Who wrote the books of Zachary, Lucas,
and Matthew. Masterpieces all.
My parents’ Ford wagon hit a concrete divider on U.S. 95 outside Biddeford, Maine, in August 1990. They’d driven that stretch of highway for maybe thirty years, on the way to Long Lake. Some guy who used to play baseball with Pop had these cabins by the lake and had named them for his children. Jenny. Al. Tyler. Craig. Bugs. Alice and Sam. We always got Alice for two weeks in August, because it had the best waterfront, with a shallow, sandy beach, and Mom and Pop could watch us while they sat in the green Adirondack chairs.
We came up even after Bethany had gone, and after I had become a man with a job. I’d go up and be a son, and then we’d all go back to our places and be regular people.

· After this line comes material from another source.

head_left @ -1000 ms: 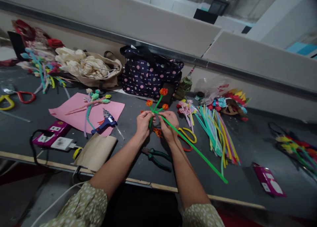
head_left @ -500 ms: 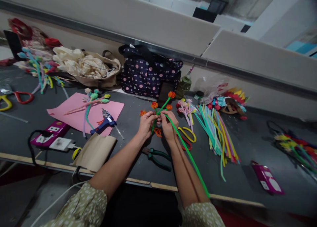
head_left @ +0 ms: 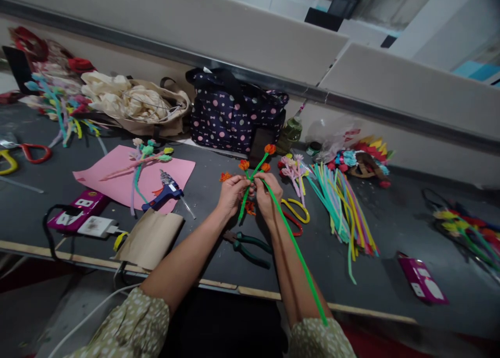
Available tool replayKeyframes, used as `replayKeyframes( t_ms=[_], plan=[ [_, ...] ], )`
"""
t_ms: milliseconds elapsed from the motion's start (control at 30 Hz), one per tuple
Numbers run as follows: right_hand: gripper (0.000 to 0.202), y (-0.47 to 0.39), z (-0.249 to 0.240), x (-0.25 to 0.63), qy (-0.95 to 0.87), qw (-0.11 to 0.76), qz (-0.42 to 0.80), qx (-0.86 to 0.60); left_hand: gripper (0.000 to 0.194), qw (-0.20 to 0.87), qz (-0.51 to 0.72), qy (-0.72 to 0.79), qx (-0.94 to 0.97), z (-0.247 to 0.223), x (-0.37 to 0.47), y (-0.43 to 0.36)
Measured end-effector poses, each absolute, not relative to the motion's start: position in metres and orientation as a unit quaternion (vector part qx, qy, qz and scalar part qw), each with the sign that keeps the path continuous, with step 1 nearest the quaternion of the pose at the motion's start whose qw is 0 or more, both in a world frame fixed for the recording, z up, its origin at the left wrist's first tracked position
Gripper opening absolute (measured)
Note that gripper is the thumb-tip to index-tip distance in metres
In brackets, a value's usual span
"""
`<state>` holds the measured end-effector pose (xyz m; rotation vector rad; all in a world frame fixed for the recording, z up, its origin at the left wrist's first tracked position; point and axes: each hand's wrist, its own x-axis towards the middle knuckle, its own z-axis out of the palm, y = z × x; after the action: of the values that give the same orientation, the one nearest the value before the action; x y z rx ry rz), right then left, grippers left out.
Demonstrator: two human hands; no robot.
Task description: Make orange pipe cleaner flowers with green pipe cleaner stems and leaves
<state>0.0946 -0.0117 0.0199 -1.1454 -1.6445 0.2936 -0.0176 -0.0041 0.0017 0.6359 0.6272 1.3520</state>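
My left hand [head_left: 231,195] pinches the green stem [head_left: 242,206] of a branch made of pipe cleaners, tipped with small orange flowers [head_left: 269,149]. Close beside it, my right hand [head_left: 268,195] is closed around a long green pipe cleaner [head_left: 299,254] where it meets the stem. The free tail of that pipe cleaner runs down over my right forearm to the sleeve. One loose orange flower [head_left: 225,176] lies left of my fingers, and more orange pieces [head_left: 250,208] lie partly hidden between my hands. My fingertips cover the joint.
Dark green pliers [head_left: 250,248] lie between my forearms. Scissors [head_left: 299,212] rest by my right wrist, near a bundle of coloured pipe cleaners [head_left: 344,207]. Leftward are a blue glue gun [head_left: 166,194], pink paper [head_left: 111,173] and a purple power strip [head_left: 80,212]. A patterned bag [head_left: 222,113] stands behind.
The lower end of the green stem now shows more between my hands. The long pipe cleaner's tail has swung slightly left and down. Both hands keep nearly the same place.
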Motion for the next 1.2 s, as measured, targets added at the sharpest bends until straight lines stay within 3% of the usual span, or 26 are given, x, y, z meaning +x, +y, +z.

Long Lake has bass and pickerel and really beautiful yellow perch. You can’t convince some people about yellow perch, because perch have a thick, hard lip and are coarse to touch, but they are pretty fish—I think the prettiest—and they taste like red snapper. There are shallow coves all over the lake, where huge turtles live, and at the swampy end, with its high reeds and grass, the bird population is extraordinary. There are two pairs of loons, and one pair always seems to have a baby paddling after it; ducks, too, and Canada geese, and a single heron that stands on one leg and lets people get very close to photograph it. The water is wonderful for swimming, especially in the mornings, when the lake is like a mirror. I used to take all my clothes off and jump in, but I don’t do that now.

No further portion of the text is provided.